Sorry, I'm still not clear exactly what you want to do here. You want to rename which *.mp3 files? The "1-01 track.mp3" etc ones as "new year 01 track.mp3" etc?
1-01 track.mp3 is one of the split files of 1.new year.mp3.
What language are those for loops in? I'm pretty that is not valid bash.
This should work, assuming the song number is always separated by a "-" and is the first thing in the file name. Also it might screw up if there are other files in the directory.
Code:
for song in $(ls *-*.mp3 | cut -d- -f1 | sort -u) ; do
cat "$song"-*.mp3 > "$song".mp3
done
ntubski, your script should work.
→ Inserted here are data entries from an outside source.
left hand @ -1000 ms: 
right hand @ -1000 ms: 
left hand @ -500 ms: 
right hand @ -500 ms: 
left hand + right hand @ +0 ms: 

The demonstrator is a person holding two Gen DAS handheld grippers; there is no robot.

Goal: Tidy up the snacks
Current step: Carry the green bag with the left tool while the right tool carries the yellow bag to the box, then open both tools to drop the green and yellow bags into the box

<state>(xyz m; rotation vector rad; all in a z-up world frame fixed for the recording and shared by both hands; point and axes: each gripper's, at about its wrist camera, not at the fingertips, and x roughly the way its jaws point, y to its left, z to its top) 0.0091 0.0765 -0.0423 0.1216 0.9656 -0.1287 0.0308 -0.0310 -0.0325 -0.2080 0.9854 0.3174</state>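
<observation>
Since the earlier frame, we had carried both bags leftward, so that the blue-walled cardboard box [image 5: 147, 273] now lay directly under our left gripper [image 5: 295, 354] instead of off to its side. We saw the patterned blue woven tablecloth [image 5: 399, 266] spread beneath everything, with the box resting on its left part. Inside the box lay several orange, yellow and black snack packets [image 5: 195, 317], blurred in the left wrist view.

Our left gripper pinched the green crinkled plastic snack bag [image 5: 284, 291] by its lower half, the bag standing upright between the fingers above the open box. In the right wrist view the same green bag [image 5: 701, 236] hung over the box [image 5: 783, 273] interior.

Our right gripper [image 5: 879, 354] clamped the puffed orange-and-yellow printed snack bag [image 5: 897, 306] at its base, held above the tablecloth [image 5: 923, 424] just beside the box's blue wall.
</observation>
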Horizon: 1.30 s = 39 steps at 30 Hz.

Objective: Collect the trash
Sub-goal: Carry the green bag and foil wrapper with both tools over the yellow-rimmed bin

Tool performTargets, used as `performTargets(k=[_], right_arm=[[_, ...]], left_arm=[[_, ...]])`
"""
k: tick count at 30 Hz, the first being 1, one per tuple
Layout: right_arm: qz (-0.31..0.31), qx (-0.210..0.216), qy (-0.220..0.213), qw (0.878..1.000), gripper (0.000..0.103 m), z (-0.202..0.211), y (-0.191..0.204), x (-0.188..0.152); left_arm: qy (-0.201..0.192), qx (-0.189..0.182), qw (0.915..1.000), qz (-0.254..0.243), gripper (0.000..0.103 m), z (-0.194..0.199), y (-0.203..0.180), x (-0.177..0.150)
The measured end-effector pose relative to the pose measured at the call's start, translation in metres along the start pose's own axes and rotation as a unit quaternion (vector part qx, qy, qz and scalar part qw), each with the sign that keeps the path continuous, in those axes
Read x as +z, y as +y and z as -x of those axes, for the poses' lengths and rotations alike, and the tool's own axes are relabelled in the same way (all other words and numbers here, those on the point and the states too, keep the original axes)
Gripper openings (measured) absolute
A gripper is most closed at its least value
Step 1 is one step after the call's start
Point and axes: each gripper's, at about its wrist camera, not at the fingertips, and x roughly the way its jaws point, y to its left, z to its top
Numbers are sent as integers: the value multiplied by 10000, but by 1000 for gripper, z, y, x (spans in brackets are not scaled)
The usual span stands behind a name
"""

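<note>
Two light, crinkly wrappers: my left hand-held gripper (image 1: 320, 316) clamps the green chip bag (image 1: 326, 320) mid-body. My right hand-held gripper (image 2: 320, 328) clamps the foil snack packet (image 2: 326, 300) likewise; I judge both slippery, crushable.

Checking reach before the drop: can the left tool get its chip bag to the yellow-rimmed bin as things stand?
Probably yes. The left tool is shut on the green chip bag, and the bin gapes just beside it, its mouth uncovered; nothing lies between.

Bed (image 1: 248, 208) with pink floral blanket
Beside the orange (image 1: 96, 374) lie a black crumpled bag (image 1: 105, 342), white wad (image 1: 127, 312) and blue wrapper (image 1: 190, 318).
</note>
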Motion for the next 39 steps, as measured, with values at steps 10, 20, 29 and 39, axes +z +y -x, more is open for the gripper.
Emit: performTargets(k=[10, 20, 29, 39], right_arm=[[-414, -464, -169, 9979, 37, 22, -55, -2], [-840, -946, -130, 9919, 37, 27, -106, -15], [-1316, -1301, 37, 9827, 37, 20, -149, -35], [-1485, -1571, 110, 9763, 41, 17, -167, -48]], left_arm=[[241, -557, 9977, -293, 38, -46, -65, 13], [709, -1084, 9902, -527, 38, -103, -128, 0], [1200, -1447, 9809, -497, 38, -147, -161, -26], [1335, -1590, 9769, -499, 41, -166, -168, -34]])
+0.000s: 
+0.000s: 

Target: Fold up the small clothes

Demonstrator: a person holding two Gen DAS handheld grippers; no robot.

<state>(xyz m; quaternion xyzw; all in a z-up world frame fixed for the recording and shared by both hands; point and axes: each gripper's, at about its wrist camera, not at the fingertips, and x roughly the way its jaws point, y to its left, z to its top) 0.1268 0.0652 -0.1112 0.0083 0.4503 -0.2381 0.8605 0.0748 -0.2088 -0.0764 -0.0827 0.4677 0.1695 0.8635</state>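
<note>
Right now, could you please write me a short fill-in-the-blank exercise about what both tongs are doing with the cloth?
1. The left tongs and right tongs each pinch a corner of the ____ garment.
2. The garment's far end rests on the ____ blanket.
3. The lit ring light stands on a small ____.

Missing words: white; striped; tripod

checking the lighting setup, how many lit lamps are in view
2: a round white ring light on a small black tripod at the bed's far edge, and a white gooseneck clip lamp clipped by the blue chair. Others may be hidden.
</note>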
However, I found a new pattern in other directories.. Some songs aren't grouped together by their number prefixes. More precisely they are grouped by their names.. for instance..
i = 01
j = 32 # number of tracks to be merged
for i <= j ; do
cat "$i"-*.mp3 > "$i".mp3;
i = $(i + 1)
done
Bash requires no spaces either side of the = command in an assignment. Thus i = 01 does not assign 01 to i. Instead it tries to run the command i with operands = and 01.
Bash interprets integer constants beginning with 0 as octal. Doesn't make any difference for 01 to 07 but 09 would be invalid.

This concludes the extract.